→ The task:
For each line below that contains the string "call", copy that line.

#### Extracted information ####

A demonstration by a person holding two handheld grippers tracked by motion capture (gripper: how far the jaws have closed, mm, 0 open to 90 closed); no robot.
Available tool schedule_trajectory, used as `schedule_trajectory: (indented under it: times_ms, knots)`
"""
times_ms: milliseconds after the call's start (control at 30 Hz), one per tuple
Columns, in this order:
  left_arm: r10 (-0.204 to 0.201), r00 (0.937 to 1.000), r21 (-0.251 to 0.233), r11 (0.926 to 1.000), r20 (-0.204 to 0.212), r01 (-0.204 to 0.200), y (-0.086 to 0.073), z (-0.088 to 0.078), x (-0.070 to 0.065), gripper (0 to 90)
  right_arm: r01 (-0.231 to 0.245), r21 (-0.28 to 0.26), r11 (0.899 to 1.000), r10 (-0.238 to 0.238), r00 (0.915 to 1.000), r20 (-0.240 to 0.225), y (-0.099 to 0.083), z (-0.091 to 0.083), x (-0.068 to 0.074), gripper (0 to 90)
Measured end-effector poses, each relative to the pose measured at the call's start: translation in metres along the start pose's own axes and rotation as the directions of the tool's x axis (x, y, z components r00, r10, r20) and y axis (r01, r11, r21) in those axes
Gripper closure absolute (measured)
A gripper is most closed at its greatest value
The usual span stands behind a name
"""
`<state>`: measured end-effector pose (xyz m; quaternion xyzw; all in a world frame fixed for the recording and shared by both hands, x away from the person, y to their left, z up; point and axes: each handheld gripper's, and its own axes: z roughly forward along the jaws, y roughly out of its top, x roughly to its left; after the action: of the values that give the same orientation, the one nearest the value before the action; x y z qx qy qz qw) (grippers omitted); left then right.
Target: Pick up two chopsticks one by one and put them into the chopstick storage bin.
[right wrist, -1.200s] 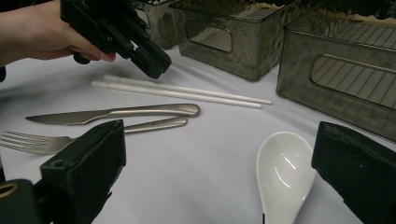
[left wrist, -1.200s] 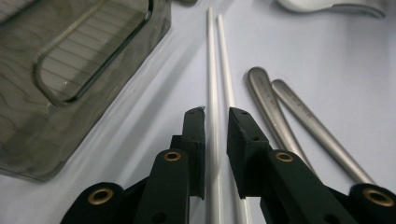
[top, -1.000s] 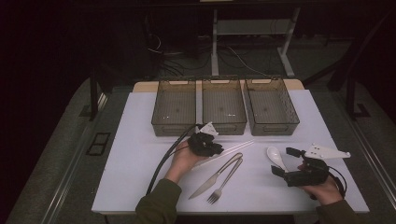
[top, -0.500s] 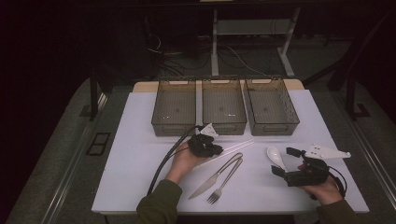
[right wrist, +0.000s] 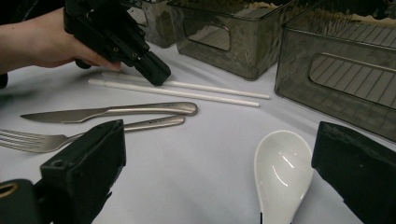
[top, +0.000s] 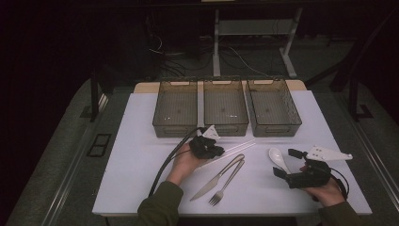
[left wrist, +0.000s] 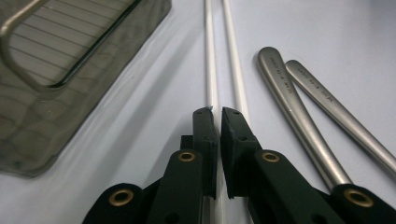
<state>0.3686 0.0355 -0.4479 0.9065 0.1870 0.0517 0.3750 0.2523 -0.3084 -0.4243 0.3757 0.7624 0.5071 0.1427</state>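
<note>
The left gripper has just been closing its jaws — now nearly together on one of two white chopsticks lying near the middle bin. Thin, light and probably slick, it could roll or slip; a mid-length hold looks steadiest. Just right lie a knife and fork. The right gripper stands wide around a white spoon.

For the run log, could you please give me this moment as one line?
left gripper: fingers just closing on one white chopstick | right gripper: open around white spoon | knife, fork: untouched
</note>
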Motion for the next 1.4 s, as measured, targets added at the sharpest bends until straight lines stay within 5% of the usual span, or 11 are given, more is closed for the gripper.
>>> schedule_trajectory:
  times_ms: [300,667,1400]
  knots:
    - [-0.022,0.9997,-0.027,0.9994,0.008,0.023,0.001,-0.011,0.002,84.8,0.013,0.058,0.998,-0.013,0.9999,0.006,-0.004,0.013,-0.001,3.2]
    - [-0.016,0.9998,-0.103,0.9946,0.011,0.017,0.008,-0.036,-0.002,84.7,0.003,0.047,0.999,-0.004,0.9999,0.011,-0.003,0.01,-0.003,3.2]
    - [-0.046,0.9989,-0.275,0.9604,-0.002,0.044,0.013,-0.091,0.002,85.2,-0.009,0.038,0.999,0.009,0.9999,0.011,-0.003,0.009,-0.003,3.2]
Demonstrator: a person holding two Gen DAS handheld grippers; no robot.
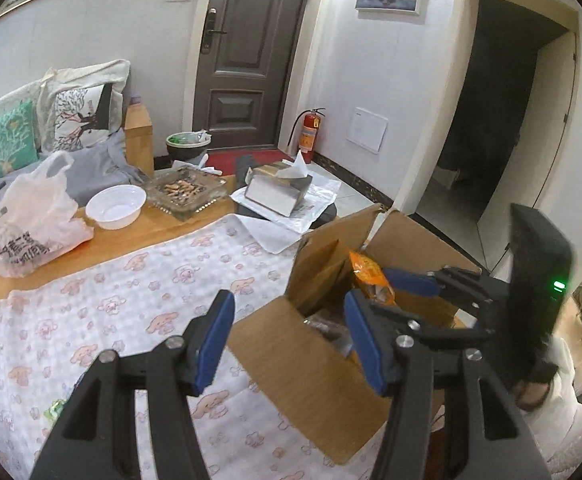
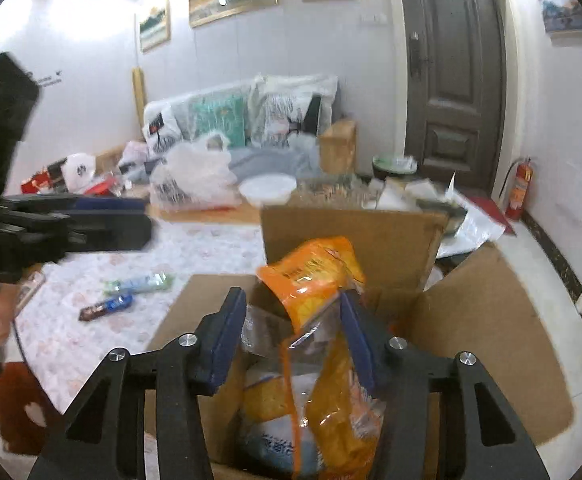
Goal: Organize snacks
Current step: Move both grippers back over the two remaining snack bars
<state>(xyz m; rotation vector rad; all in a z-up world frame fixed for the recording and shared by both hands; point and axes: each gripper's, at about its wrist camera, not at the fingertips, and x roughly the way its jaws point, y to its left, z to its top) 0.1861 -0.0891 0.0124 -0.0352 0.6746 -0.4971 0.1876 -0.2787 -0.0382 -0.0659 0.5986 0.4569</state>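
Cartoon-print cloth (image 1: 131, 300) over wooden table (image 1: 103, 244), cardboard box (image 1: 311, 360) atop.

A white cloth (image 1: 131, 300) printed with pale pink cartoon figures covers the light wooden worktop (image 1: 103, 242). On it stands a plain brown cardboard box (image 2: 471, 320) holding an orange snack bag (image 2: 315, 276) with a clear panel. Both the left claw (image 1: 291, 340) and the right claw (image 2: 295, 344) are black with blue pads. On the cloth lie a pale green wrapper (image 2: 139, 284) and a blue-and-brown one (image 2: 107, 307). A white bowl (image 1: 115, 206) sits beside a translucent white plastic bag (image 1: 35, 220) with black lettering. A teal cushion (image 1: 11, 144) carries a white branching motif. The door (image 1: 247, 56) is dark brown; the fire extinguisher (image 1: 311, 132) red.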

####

→ Answer section:
times_ms: milliseconds after the call's start (control at 30 Hz), one per tuple
Measured end-effector poses, each relative to the pose measured at the call's start: translation in metres along the start pose's own axes and rotation as the directions of the tool's x axis (x, y, z components r00, r10, r20) and y axis (r01, r11, r21) in those axes

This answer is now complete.